I totally blew this one. It’s one where you type what you hear, and the only word I understood was “Tá”.
This is exactly why Duo should fix the missing audio files on many of the other questions. I can often solve the questions when I can read them, but I have no idea what the words sound like when they’re spoken together.
This one sounded like “Tá yaynsay eggyvair” to me. I was completely lost. :(
Can anyone please give me some links, references, resources etc to word order. I know with Irish it is verb - subject - object most of the time but I am getting confused, to me this sentence is object - verb - subject. Are there certain rules when it switches around? Thank you.

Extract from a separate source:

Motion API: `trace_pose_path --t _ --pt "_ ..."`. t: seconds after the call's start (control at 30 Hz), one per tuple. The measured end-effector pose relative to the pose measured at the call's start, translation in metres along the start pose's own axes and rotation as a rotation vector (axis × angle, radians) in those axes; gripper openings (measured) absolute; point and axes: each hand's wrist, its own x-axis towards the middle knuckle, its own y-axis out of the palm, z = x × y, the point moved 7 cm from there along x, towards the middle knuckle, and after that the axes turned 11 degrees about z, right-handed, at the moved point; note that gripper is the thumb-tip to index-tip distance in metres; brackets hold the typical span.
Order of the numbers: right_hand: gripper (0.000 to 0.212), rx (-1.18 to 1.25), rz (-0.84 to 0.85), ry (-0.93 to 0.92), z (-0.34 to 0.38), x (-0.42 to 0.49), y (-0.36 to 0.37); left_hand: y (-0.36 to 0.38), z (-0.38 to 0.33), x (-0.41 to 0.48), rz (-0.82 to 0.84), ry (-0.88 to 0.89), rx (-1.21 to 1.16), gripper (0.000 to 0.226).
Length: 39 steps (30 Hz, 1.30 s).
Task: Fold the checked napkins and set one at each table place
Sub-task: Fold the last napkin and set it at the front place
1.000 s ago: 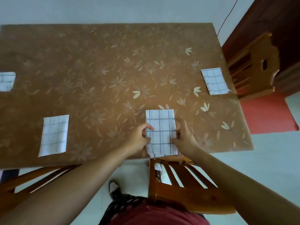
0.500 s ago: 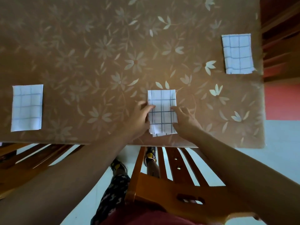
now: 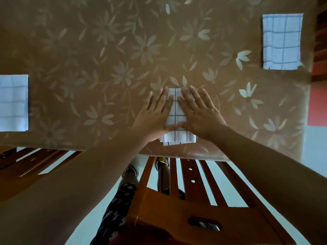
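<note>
A folded white napkin with dark checks (image 3: 175, 112) lies near the front edge of the brown flowered table (image 3: 109, 55). My left hand (image 3: 155, 114) and my right hand (image 3: 200, 114) lie flat on it, fingers spread, palms pressing down on its left and right sides. Only its middle strip and its near end show between and below the hands. A second folded checked napkin (image 3: 281, 41) lies at the table's right side. A third folded napkin (image 3: 13, 103) lies at the left, cut off by the frame edge.
A wooden chair back (image 3: 194, 209) stands right below me against the table's front edge. Another wooden chair (image 3: 26, 165) stands at the lower left. More wooden furniture and a red seat (image 3: 317, 99) lie beyond the table's right edge.
Both hands went from gripping the napkin's side edges to lying flat and open on top of it. The camera has moved closer and lower over the table.
</note>
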Motion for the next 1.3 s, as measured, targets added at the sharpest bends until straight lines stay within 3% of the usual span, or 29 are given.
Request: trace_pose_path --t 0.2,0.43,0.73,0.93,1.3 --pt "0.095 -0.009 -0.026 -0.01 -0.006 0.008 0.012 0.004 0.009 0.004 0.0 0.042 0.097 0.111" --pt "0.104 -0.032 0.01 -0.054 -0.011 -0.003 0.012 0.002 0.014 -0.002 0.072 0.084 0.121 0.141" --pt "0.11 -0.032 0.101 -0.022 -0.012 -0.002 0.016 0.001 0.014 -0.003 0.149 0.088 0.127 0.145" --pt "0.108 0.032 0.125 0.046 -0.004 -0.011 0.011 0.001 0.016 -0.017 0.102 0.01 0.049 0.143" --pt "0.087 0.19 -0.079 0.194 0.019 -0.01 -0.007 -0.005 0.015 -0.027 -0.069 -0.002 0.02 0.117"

I see your point. When learning, you would like to have each word sounded out so as to be more comfortable first. BUT as someone who learnt Irish at school for many years with non-native speakers who DID sound out each word as it was pronounced on its own, I then had to UNLEARN pronunciation like "ag an bhfear"! The correct way that native speakers say it IS "ag a' bhfear". It's as important as liaison in French. If you say each word in French like it's said individually, it will sound artificial and totally unnatural to a native speaker of French. (Like if you said "lé ami" instead of "lez ami" for les amis".) And in Irish, I think this sound change of the "n" being dropped is very old because if you look at Scots Gàdhlig, they actually write it without the "n" e.g. aig a'... And for learning the grammar rules, I think that it's actually more beneficial to learn these whole chunks (ag a(n) bhfear, ar a(n) mbord etc...) in order to become more familiar with them and able to insert them as needed instead of just trying to learn tables and constantly calculating and applying dry grammar rules.